An efficient strategy for the establishment of ratiometric antifouling electrochemical biosensors was proposed based on the designed functional peptides and synthesized graphene oxide-nile blue A (GO-NB) nanocomposites. The peptide was designed to be of antifouling and recognizing functions, and the two branches of the peptide were labelled with the electrochemical probe ferrocene (Fc). The electrode was modified with synthesized GO-NB nanocomposites, and then followed by the electrodeposition of gold nanoparticles and the immobilization of Fc labelled peptides. NB was used as an internal probe to generate reference electrochemical signal, while the electrochemical sensing signal was generated by the Fc, and thus the ratiometric electrochemical sensing system was constructed. In this sensing system, the variances associated with electrochemical signal drift and the electrode-to-electrode difference, etc., can be calibrated with the reference signal of NB to generate stable ratiometric signal (Fc/NB). The electrochemical biosensor displayed a linear range from 5.0 pg mL⁻¹ to 100 ng mL⁻¹, with the limit of detection of 1.26 pg mL⁻¹. The integration of the ratiometric signal with the antifouling strategy can be readily expanded to the development of highly stable and accurate electrochemical sensing systems to be performed in complex biological systems.

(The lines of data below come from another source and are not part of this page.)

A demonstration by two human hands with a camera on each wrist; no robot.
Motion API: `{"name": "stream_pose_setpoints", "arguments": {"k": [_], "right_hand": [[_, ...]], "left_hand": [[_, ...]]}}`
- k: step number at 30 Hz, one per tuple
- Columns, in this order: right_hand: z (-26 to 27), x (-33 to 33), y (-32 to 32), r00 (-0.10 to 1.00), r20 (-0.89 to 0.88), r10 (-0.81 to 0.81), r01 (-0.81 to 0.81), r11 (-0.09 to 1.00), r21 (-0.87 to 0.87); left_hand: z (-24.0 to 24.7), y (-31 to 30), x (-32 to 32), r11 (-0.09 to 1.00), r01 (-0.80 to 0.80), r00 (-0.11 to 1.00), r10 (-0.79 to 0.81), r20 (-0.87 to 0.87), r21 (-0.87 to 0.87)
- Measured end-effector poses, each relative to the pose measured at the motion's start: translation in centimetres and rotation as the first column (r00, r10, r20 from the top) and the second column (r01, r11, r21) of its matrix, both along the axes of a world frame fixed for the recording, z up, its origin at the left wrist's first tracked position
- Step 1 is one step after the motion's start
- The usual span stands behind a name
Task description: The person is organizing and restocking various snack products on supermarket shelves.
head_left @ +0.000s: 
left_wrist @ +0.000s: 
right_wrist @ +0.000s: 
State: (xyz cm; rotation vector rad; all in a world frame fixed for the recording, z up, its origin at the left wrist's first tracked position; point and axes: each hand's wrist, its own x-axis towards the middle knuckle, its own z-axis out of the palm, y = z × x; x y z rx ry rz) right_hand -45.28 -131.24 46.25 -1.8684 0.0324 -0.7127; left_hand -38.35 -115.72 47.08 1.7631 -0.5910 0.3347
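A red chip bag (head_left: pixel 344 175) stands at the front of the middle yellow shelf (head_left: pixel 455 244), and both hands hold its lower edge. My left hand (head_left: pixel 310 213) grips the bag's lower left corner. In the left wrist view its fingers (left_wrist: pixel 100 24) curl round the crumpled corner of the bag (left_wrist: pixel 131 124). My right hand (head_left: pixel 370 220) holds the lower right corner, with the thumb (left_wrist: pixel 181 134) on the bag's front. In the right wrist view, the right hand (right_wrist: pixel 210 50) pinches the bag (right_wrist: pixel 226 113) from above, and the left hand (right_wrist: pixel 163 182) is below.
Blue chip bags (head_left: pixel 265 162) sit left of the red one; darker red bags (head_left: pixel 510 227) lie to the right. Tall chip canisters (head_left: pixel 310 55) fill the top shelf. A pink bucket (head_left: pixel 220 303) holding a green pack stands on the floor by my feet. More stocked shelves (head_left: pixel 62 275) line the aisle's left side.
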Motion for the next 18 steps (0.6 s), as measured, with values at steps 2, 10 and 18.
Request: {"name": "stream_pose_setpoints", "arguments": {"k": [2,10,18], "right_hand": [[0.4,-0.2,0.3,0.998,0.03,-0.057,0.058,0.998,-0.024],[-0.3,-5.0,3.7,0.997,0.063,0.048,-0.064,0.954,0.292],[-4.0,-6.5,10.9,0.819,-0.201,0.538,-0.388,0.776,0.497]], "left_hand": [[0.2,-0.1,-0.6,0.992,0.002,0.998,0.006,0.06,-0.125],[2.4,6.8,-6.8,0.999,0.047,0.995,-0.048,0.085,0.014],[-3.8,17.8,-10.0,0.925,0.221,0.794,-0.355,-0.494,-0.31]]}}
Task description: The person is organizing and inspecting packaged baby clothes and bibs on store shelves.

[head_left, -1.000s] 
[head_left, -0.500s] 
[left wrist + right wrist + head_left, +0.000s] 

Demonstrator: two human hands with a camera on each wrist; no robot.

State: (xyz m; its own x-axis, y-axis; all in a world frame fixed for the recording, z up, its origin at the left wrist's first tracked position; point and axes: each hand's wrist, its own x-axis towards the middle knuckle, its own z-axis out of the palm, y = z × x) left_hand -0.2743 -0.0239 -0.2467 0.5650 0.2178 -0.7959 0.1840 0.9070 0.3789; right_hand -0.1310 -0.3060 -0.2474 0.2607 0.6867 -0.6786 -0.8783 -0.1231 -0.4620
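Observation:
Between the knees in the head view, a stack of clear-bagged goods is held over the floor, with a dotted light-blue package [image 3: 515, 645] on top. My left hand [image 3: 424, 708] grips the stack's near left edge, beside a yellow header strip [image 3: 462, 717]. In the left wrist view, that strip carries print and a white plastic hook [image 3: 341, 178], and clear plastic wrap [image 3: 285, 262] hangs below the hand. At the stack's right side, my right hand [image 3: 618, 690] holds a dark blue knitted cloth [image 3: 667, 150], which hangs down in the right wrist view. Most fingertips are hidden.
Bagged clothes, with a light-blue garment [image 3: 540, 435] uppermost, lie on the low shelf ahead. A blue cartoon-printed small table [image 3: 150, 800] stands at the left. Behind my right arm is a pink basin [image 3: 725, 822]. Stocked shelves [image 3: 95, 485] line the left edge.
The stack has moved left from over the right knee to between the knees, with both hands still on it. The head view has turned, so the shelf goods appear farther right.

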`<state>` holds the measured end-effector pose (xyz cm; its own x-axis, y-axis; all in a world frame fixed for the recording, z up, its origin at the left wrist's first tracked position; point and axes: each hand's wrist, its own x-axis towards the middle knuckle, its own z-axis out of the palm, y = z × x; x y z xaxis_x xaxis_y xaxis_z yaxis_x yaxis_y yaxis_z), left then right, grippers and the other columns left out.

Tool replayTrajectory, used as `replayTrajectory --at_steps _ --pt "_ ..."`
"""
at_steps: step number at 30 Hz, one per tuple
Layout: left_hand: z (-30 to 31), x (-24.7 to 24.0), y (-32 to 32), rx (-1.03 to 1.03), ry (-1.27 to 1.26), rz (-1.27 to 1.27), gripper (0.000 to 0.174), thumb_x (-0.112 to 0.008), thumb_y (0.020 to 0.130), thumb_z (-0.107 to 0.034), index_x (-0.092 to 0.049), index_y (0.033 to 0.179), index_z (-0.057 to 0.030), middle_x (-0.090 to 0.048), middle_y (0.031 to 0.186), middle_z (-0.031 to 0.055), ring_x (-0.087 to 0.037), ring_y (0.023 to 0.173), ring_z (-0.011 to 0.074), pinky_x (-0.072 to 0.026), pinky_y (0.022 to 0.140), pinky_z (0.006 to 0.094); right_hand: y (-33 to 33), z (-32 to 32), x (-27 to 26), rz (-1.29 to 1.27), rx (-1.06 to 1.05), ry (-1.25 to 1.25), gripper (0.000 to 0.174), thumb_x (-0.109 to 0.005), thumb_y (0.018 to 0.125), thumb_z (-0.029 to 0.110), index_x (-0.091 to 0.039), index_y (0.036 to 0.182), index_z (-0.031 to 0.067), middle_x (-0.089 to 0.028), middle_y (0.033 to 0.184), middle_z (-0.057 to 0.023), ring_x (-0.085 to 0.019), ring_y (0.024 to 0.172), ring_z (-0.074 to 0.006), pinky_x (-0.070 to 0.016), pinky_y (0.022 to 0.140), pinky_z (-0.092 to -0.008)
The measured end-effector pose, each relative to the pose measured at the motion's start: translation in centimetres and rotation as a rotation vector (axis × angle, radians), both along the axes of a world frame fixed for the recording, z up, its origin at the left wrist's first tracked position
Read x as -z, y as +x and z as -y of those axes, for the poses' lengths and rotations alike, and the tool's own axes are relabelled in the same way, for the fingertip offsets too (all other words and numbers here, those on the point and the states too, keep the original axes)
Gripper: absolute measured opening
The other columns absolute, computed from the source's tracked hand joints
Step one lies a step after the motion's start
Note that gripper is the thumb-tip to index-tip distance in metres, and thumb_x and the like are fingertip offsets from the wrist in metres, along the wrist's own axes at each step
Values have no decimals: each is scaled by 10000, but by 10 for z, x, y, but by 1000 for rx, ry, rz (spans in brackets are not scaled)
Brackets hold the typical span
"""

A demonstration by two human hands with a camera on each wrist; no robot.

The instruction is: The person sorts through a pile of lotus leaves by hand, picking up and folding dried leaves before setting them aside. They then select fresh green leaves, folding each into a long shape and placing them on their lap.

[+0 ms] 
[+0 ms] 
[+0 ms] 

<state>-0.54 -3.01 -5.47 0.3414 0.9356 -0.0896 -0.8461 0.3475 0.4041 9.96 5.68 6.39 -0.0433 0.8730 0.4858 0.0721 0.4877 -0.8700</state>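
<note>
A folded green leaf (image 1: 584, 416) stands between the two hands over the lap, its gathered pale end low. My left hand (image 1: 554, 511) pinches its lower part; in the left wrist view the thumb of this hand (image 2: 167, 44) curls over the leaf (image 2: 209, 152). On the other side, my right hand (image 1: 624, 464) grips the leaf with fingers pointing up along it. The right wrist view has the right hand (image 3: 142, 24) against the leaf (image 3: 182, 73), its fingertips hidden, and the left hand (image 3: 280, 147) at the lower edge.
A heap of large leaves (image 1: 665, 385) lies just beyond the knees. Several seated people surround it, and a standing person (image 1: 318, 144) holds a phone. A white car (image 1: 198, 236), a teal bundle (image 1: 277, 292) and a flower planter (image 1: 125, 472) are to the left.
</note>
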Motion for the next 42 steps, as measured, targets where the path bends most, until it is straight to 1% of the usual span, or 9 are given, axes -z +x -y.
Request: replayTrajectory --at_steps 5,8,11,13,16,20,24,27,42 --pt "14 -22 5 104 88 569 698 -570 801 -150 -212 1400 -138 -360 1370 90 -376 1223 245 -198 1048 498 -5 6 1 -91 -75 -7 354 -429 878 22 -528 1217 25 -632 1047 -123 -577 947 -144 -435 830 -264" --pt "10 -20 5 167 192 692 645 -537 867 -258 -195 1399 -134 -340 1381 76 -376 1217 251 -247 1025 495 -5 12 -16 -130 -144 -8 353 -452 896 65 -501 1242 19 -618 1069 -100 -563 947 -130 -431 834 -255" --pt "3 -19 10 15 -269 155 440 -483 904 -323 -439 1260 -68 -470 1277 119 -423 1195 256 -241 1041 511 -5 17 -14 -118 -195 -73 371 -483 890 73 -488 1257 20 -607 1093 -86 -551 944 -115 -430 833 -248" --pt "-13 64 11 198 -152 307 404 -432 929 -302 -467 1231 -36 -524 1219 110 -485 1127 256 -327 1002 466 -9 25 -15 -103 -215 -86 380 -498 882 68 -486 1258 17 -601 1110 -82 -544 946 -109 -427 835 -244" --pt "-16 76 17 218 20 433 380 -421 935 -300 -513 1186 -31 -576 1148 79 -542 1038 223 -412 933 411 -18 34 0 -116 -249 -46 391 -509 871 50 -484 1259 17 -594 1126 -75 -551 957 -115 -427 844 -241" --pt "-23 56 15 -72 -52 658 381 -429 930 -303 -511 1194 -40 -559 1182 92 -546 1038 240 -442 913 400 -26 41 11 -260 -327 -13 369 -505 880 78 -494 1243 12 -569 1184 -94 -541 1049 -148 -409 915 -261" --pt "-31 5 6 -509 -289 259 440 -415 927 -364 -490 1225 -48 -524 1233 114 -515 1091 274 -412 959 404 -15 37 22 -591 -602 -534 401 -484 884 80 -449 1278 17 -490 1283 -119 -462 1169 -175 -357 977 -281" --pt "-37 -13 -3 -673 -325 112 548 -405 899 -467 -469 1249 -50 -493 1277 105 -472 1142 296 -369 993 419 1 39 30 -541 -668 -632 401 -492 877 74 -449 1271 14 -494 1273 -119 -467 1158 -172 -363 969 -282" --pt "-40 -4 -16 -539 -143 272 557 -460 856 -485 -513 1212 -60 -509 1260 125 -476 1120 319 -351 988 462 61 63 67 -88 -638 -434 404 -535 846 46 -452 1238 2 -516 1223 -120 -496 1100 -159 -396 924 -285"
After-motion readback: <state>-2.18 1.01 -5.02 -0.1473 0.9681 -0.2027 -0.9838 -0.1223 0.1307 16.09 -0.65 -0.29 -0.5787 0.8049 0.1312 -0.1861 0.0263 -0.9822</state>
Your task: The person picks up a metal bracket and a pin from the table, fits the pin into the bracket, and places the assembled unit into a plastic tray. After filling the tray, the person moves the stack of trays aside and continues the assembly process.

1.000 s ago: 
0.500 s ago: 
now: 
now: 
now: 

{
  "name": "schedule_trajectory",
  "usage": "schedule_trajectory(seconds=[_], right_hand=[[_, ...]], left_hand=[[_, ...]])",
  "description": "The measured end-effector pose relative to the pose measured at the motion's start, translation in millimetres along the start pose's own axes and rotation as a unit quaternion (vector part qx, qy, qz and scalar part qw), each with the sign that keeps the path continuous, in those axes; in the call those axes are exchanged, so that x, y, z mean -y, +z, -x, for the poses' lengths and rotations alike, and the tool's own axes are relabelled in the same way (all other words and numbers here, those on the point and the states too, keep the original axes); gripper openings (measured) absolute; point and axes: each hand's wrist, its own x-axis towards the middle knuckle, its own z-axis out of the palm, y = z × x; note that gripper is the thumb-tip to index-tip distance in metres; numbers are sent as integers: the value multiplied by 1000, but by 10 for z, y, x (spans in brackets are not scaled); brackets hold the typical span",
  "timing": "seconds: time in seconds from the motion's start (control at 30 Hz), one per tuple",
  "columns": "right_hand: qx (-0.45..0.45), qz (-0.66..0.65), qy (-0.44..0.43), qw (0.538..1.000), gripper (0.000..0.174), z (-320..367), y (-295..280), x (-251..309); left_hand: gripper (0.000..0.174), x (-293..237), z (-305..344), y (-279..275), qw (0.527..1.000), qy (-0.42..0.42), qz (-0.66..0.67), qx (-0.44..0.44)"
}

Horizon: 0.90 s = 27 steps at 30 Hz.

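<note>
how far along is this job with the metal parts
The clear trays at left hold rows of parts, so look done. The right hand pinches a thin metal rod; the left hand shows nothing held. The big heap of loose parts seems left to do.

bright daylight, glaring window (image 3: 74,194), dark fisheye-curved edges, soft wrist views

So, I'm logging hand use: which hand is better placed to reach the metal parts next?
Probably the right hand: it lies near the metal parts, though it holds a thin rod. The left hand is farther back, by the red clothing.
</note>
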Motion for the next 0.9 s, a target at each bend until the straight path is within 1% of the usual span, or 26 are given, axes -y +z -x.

基于设计的功能肽和合成的氧化石墨烯-尼罗蓝A（GO-NB）纳米复合材料，提出了一种建立比例防污电化学生物传感器的有效策略。该肽被设计为具有防污和识别功能，肽的两个分支被电化学探针二茂铁（Fc）标记。用合成的 GO-NB 纳米复合材料修饰电极，然后电沉积金纳米颗粒并固定化 Fc 标记肽。NB作为内部探针产生参考电化学信号，而电化学传感信号由Fc产生，从而构建了比率电化学传感系统。在这个传感系统中，与电化学信号漂移和电极间差异等相关的方差可以用NB的参考信号进行校准，以产生稳定的比率信号（Fc/NB）。电化学生物传感器的线性范围为 5.0 pg mL^-1至 100 ng mL ^-1，检测限为 1.26 pg mL ^-1。比率信号与防污策略的集成可以很容易地扩展到开发高度稳定和准确的电化学传感系统，以便在复杂的生物系统中进行。